ShippingCargo.co.id, Jakarta—Kasus meninggalnya pelaut Indonesia saat bertugas di luar negeri menyoroti pentingnya perlindungan bagi pekerja maritim. Dalam upaya mendukung ahli waris, Kementerian Perhubungan (Kemenhub) memfasilitasi penyerahan asuransi untuk keluarga pelaut yang wafat saat bertugas di kapal berbendera asing, di mana langkah ini menunjukkan komitmen pemerintah dalam melindungi hak pekerja maritim Indonesia.
Pelaut Indonesia memiliki peran vital dalam perdagangan global, tetapi risiko kerja mereka sering kali tinggi, termasuk menghadapi kecelakaan kerja hingga meninggal dunia. Baru-baru ini, Kemenhub kembali bekerja sama dengan Kedutaan Besar Republik Indonesia (KBRI) dan otoritas Korea Selatan dalam menangani kasus meninggalnya Anak Buah Kapal (ABK) Alm. Mohammad Syamsul Syah dan Alm. Moh Mukammal pada Kamis (6/12/2024).
Mengutip situs resmi Ditjen Hubla bekerja di kapal ikan yang berlayar di perairan Korea Selatan, "Haesin". Pelaut tersebut dinyatakan hilang pada tanggal 9 Maret 2024 karena kapal terbalik, sehingga penyherahan kompensasi memastikan ahli waris pelaut yang meninggal menerimanya sesuai aturan negara tempat kapal berbendera. Penyerahan asuransi dilakukan secara resmi di kantor Direktorat Perkapalan dan Kepelautan, disaksikan berbagai pihak terkait.

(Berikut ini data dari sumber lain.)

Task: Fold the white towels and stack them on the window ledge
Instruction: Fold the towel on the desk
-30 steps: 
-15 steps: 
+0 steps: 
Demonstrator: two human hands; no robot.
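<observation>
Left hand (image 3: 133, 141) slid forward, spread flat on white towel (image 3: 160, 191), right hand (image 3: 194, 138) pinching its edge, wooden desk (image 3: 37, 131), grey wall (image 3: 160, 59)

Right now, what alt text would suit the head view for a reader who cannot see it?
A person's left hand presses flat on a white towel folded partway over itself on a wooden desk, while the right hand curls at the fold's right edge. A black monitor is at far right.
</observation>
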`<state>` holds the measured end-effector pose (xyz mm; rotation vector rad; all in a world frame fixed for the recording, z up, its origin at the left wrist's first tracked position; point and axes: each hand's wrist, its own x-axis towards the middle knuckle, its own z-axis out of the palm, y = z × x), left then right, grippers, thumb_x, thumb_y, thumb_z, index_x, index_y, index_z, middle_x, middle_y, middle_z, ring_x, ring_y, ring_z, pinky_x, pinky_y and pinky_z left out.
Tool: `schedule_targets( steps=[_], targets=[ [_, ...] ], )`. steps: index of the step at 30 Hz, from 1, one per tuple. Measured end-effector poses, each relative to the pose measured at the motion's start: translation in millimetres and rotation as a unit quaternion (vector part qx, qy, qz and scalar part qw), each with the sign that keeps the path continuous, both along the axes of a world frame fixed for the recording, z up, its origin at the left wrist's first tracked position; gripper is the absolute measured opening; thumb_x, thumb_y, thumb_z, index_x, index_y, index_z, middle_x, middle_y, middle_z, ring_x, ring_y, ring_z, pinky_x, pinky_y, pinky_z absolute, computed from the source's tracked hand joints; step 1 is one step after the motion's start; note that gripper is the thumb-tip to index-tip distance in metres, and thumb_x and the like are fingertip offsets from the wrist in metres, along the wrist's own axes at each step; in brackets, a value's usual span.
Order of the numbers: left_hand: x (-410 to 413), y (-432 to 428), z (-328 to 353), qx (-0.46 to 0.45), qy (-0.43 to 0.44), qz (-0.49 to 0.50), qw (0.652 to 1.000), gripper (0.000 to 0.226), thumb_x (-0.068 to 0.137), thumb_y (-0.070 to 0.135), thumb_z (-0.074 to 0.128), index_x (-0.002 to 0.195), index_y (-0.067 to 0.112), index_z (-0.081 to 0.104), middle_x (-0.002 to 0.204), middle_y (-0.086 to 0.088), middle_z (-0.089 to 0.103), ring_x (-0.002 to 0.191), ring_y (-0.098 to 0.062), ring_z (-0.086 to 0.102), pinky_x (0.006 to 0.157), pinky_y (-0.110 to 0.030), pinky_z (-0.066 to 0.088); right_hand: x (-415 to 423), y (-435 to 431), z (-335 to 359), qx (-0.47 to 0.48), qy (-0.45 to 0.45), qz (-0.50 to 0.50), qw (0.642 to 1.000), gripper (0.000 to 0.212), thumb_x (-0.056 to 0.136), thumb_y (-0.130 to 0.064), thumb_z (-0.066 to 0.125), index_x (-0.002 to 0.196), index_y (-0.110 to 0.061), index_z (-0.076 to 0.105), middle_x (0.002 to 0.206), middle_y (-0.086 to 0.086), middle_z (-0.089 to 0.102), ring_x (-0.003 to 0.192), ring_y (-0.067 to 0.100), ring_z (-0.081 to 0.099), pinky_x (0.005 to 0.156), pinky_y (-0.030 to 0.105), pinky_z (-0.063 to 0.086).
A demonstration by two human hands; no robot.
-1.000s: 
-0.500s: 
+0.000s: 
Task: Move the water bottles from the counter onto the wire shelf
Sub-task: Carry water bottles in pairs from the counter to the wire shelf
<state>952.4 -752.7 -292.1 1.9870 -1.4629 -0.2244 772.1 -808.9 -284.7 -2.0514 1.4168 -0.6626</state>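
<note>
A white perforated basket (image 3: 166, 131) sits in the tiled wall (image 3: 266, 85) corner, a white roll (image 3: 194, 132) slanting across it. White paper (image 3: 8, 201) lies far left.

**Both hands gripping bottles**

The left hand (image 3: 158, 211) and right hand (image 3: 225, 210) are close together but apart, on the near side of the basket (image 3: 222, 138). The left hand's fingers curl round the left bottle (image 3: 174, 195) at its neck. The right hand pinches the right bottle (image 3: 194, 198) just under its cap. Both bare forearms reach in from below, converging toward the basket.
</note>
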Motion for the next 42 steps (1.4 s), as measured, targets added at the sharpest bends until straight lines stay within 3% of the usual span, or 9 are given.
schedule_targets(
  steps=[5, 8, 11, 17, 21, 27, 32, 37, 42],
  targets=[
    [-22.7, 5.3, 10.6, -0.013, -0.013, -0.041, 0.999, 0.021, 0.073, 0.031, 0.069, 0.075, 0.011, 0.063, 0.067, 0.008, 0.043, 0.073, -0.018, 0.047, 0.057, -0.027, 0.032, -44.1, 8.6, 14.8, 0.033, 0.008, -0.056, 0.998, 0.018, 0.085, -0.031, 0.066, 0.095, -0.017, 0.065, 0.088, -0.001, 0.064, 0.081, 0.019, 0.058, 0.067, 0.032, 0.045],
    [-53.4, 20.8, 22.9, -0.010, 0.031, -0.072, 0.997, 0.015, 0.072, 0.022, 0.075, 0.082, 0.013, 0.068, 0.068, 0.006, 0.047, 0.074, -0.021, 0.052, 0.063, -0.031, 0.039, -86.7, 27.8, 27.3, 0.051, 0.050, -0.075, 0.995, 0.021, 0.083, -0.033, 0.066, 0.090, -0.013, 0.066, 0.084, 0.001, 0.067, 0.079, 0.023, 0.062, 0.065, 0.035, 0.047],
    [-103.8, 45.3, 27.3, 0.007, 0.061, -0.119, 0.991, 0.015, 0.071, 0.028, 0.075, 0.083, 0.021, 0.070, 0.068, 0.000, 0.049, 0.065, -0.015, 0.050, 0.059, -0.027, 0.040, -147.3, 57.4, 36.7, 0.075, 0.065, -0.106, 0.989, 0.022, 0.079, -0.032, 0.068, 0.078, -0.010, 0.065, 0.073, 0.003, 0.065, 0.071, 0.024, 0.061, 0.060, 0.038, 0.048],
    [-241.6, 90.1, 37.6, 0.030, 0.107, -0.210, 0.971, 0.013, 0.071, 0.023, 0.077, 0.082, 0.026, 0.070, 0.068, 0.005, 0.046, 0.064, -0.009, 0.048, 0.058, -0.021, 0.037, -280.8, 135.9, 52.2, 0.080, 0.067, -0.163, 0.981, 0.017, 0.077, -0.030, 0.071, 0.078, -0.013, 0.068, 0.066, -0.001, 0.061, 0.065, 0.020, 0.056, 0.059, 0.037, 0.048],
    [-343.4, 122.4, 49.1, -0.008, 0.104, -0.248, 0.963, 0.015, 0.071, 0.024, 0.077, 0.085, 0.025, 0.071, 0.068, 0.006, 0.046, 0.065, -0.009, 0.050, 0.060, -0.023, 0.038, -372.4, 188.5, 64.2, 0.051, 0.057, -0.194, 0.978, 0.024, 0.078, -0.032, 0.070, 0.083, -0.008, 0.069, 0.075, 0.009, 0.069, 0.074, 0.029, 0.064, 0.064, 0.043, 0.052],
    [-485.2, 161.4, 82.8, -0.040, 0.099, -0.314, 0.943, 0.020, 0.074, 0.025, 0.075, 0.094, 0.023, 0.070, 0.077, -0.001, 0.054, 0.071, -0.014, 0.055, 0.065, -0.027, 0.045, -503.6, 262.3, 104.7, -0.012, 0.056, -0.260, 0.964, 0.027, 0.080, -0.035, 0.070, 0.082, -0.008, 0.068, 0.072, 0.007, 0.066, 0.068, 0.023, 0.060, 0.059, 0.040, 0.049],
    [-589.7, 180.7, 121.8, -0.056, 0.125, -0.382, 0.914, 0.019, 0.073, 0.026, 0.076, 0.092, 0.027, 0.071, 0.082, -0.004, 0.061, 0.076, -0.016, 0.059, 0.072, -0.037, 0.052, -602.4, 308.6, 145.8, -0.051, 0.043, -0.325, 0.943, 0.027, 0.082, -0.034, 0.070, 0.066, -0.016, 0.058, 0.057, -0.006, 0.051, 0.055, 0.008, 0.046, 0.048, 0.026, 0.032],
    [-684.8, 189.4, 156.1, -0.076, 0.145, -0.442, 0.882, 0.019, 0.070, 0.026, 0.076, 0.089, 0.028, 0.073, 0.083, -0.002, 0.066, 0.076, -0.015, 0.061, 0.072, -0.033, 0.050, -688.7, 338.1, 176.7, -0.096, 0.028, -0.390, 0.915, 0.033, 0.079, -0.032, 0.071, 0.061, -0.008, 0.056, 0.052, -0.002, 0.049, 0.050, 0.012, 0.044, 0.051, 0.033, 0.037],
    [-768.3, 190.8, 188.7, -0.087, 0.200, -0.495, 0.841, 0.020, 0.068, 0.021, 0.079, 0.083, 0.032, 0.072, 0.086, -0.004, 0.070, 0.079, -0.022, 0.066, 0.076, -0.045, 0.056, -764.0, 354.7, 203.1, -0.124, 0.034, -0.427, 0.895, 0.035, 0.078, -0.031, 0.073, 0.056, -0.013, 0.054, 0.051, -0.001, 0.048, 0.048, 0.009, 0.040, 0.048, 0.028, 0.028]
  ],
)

Direktur Perkapalan dan Kepelautan, Capt. Hendri Ginting, menekankan pentingnya penggunaan dana kompensasi untuk kepentingan keluarga, seperti pendidikan anak almarhum. Menurutnya, fasilitasi ini adalah wujud nyata kehadiran negara dalam melindungi hak para pelaut yang sering kali terabaikan.
Namun, tantangan tetap ada. Banyak pelaut yang bekerja di kapal asing menghadapi hambatan hukum karena kontrak kerja mereka tunduk pada aturan negara kapal berbendera. Koordinasi intensif dengan otoritas asing, seperti yang dilakukan dalam kasus ini, menjadi solusi yang efektif untuk memastikan keadilan bagi keluarga pelaut.
Fasilitasi yang dilakukan Kemenhub adalah bukti bahwa perlindungan pekerja maritim Indonesia perlu terus diperkuat. Di masa depan, diperlukan kolaborasi lebih besar antara pemerintah, asosiasi pelaut, dan otoritas internasional untuk mencegah pelanggaran hak pekerja. Keluarga pelaut, yang sering kali menjadi korban dari lemahnya perlindungan, berhak atas rasa aman dan keadilan.